↓
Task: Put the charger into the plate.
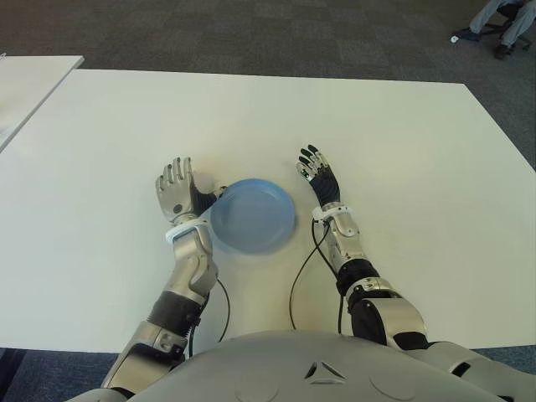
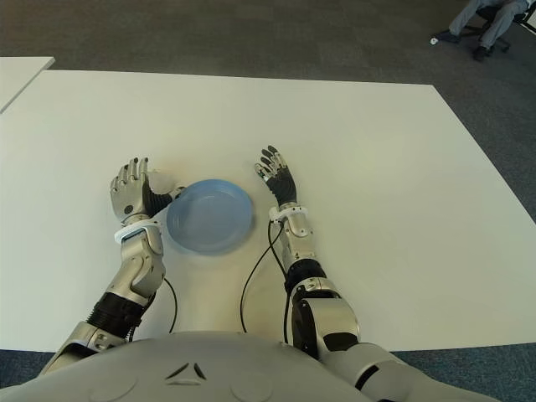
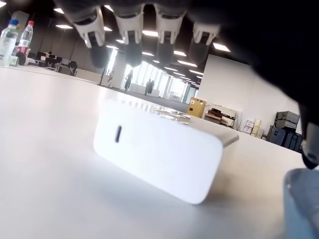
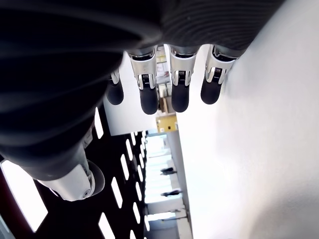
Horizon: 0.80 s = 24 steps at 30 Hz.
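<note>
- White charger (image 3: 157, 157) lying on table (image 1: 402, 151) under left hand (image 1: 176, 191), fingers spread, ungrasped.
- Blue plate (image 1: 252, 215) between both hands.
- Right hand (image 1: 319, 175) relaxed, empty.

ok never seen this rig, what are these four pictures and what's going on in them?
It is a humanoid robot with two arms, each ending in a several-fingered hand. The two wide pictures come from a stereo camera on its head, looking down at a white table. The other two come from cameras on its wrists, looking past its own fingers.

On the table lies a blue plate, with nothing in it. The left hand shows just left of the plate, fingers spread and holding nothing. Its wrist view shows a white charger lying flat on the table under those fingers, not yet grasped. In the head views the hand mostly covers it.

The right hand shows right of the plate, fingers open, also holding nothing.

A person's legs show in the far corner.
</note>
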### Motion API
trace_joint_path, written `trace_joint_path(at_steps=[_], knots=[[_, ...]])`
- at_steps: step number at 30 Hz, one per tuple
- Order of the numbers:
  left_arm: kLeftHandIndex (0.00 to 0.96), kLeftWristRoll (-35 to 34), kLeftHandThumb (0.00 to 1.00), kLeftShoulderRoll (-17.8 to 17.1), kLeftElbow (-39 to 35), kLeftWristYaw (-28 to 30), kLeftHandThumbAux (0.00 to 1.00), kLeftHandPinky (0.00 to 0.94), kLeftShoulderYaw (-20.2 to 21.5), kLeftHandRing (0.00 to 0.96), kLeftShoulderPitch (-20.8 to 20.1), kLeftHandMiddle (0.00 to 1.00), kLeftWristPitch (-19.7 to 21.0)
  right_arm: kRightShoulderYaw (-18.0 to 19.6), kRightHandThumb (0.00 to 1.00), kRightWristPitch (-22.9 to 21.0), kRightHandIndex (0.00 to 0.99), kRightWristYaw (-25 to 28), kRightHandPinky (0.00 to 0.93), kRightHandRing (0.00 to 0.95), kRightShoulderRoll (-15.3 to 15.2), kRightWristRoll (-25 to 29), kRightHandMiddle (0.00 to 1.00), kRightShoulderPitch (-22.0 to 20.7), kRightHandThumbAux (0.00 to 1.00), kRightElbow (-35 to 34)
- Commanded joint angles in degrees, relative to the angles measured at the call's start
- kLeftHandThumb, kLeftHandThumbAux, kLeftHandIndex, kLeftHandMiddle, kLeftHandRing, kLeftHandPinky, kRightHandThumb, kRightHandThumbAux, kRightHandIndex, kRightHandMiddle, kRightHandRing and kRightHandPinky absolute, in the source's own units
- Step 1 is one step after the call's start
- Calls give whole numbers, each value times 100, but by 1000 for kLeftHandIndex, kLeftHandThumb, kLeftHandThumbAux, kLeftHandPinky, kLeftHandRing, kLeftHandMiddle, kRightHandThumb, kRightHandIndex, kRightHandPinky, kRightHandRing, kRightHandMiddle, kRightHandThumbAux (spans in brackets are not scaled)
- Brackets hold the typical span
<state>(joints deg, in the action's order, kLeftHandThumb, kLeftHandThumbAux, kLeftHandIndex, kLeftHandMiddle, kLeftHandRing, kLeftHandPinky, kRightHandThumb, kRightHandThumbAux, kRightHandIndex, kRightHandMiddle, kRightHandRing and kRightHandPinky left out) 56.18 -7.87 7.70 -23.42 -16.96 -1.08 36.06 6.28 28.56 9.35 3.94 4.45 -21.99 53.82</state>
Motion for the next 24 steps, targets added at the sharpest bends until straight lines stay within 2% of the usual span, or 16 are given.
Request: trace_joint_path(at_steps=[1,24], knots=[[0,-51,170,1,47,-59,457,22,-1,0,-24,0,6,36,61,-119,73,-4,89,100,-11,48,140,150,687,180],[0,-145,168,77,-33,-216,459,49,134,0,-7,0,26,34,56,-86,68,-33,83,97,42,59,136,136,697,228]])
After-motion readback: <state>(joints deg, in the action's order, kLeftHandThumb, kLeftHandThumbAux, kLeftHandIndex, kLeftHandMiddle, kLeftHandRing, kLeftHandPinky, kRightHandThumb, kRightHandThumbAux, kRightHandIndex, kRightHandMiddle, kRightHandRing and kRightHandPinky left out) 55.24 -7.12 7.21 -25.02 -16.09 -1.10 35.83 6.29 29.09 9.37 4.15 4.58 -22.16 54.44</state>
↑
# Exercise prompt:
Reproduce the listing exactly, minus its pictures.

# Answer section:
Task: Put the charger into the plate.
Horizon: 0.80 s = 24 steps at 30 Hz.
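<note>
- White charger (image 3: 157, 157) lying on table (image 1: 402, 151) under left hand (image 1: 176, 191), fingers spread, ungrasped.
- Blue plate (image 1: 252, 215) between both hands.
- Right hand (image 1: 319, 175) relaxed, empty.

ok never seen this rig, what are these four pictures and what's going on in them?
It is a humanoid robot with two arms, each ending in a several-fingered hand. The two wide pictures come from a stereo camera on its head, looking down at a white table. The other two come from cameras on its wrists, looking past its own fingers.

On the table lies a blue plate, with nothing in it. The left hand shows just left of the plate, fingers spread and holding nothing. Its wrist view shows a white charger lying flat on the table under those fingers, not yet grasped. In the head views the hand mostly covers it.

The right hand shows right of the plate, fingers open, also holding nothing.

A person's legs show in the far corner.
</note>
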### Motion API
trace_joint_path, written `trace_joint_path(at_steps=[_], knots=[[_, ...]])`
- at_steps: step number at 30 Hz, one per tuple
- Order of the numbers:
  left_arm: kLeftHandIndex (0.00 to 0.96), kLeftWristRoll (-35 to 34), kLeftHandThumb (0.00 to 1.00), kLeftShoulderRoll (-17.8 to 17.1), kLeftElbow (-39 to 35), kLeftWristYaw (-28 to 30), kLeftHandThumbAux (0.00 to 1.00), kLeftHandPinky (0.00 to 0.94), kLeftShoulderYaw (-20.2 to 21.5), kLeftHandRing (0.00 to 0.96), kLeftShoulderPitch (-20.8 to 20.1), kLeftHandMiddle (0.00 to 1.00), kLeftWristPitch (-19.7 to 21.0)
  right_arm: kRightShoulderYaw (-18.0 to 19.6), kRightHandThumb (0.00 to 1.00), kRightWristPitch (-22.9 to 21.0), kRightHandIndex (0.00 to 0.99), kRightWristYaw (-25 to 28), kRightHandPinky (0.00 to 0.93), kRightHandRing (0.00 to 0.95), kRightShoulderRoll (-15.3 to 15.2), kRightWristRoll (-25 to 29), kRightHandMiddle (0.00 to 1.00), kRightShoulderPitch (-22.0 to 20.7), kRightHandThumbAux (0.00 to 1.00), kRightElbow (-35 to 34)
- Commanded joint angles in degrees, relative to the angles measured at the call's start
- kLeftHandThumb, kLeftHandThumbAux, kLeftHandIndex, kLeftHandMiddle, kLeftHandRing, kLeftHandPinky, kRightHandThumb, kRightHandThumbAux, kRightHandIndex, kRightHandMiddle, kRightHandRing and kRightHandPinky absolute, in the source's own units
- Step 1 is one step after the call's start
- Calls give whole numbers, each value times 100, but by 1000 for kLeftHandIndex, kLeftHandThumb, kLeftHandThumbAux, kLeftHandPinky, kLeftHandRing, kLeftHandMiddle, kRightHandThumb, kRightHandIndex, kRightHandPinky, kRightHandRing, kRightHandMiddle, kRightHandThumbAux (spans in brackets are not scaled)
- Brackets hold the typical span
<state>(joints deg, in the action's order, kLeftHandThumb, kLeftHandThumbAux, kLeftHandIndex, kLeftHandMiddle, kLeftHandRing, kLeftHandPinky, kRightHandThumb, kRightHandThumbAux, kRightHandIndex, kRightHandMiddle, kRightHandRing and kRightHandPinky left out) 56.18 -7.87 7.70 -23.42 -16.96 -1.08 36.06 6.28 28.56 9.35 3.94 4.45 -21.99 53.82</state>
Motion for the next 24 steps, targets added at the sharpest bends until straight lines stay within 2% of the usual span, or 16 are given.
Request: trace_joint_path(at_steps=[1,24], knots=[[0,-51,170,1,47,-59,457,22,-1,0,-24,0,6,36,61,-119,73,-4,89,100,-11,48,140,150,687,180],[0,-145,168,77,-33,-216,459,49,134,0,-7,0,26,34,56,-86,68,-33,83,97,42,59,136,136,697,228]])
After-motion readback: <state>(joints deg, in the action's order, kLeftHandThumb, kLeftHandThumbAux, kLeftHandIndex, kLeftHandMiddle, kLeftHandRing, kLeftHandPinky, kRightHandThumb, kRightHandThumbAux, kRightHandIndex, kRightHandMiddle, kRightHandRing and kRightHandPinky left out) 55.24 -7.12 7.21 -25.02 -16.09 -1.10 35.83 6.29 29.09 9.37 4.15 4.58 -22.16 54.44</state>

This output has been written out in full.